本来なら3時ごろまでに蓮司会長が帰ってくるはずだったらしい。

株式会社大原で、どうしても顔を出さない事態が起こり、帰宅が遅くなると真田に連絡があった。

夕食時間の6時にも現れなかった。真田さんと伊勢崎さんはこの館の住み込みなので一緒に大晦日のご飯を頂く。豪華な会席料理の食事で舌鼓を打ちながら、至福時間を味わった。

「会長も大晦日まで大変ですねー」

っとぽろっと言葉をこぼしたら、真田さんが、

「あ、でも会長・・・楽しみなことが家にあるので、用事が終わったらすぐ帰ってきますよ」

 と言った。なにが会長の楽しみなのかと真田さんに聞こうかと思っていたが、目に付いた携帯電話の時間が、もうすでに紅白の時間が差し迫ってきていた。

「さ、真田さん!!!テレビ見たいです」

「はい。ではご案内いたします。蓮司様が特別にこちらを使用して良いと許可をくださいましたので」


美代は初めて別館に足を踏み込む。こちらは、近年改装工事が行われた棟で、明治時代に建てられた洋館の外壁とは正反対に、内装は最新のモダンなデザインの部屋が連なっていた。


通された部屋見て、美代は思わず声を上げる。

「わぁーーーー、広いし、綺麗!!」

ドアを開けてなかに通された部屋は、真っ白な基調の漆喰の壁に、無垢の素材の大きな木柱の何本かがその大リビングルームの天井に走っていた。家具も全て白を基調としたナチュラルな色に統一されていて、このドアの外側の豪華絢爛な内装と全く違った趣だった。

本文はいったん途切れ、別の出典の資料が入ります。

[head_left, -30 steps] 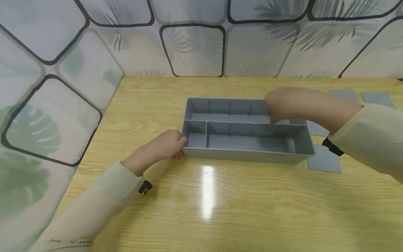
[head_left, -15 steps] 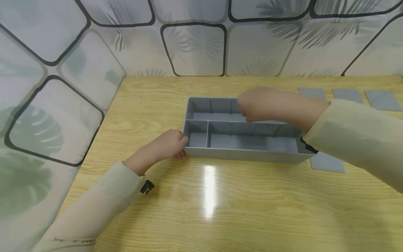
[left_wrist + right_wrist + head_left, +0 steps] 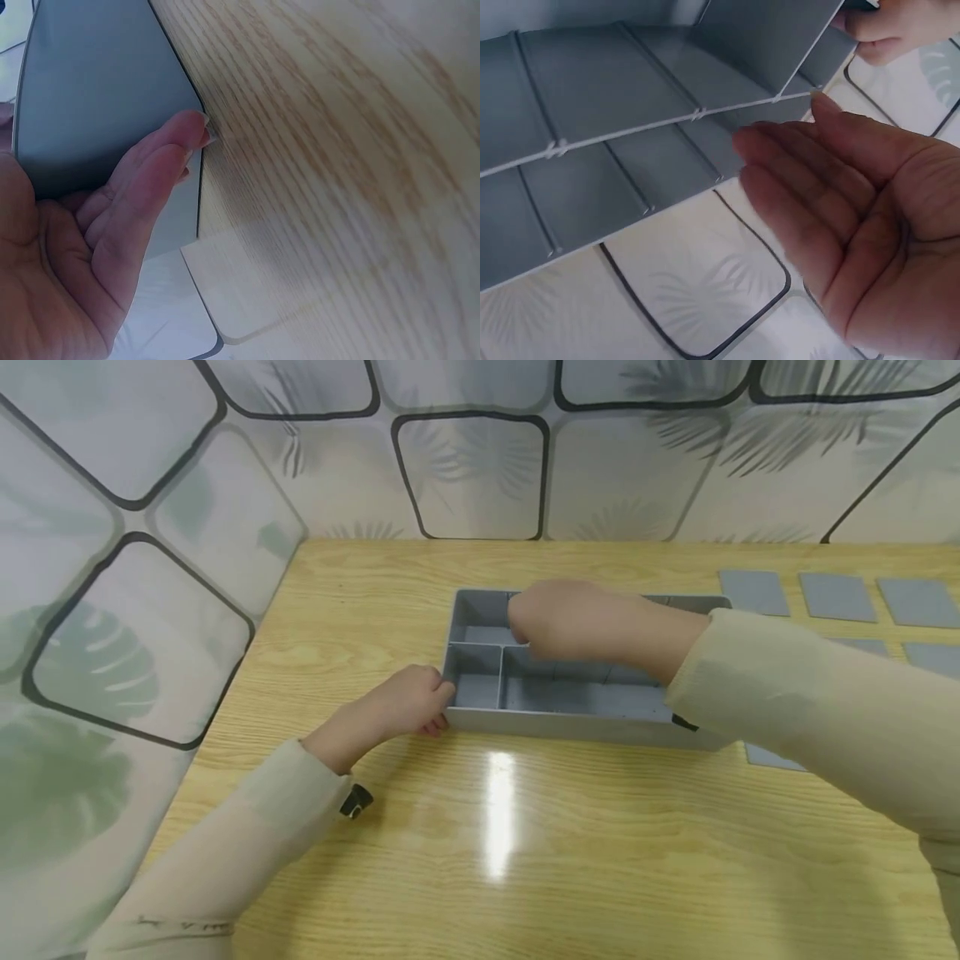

アメリカの大邸宅にあるような白いL字ソファーが、絶対60インチ以上はあるだろう巨大薄型テレビの前に備わっていた。

よくみると、この部屋の端には対面式のキッチンまで用意されていた。


「真田さん・・いいんですか?ここでわたしテレビを見て?」

なんだか誰かのプライベート空間に入ってしまったかのような錯覚を起こす。それでも、部屋はまるで美代が来ることを知っていたかのように、ゲストのためにチリ一つなく綺麗に掃除されていた。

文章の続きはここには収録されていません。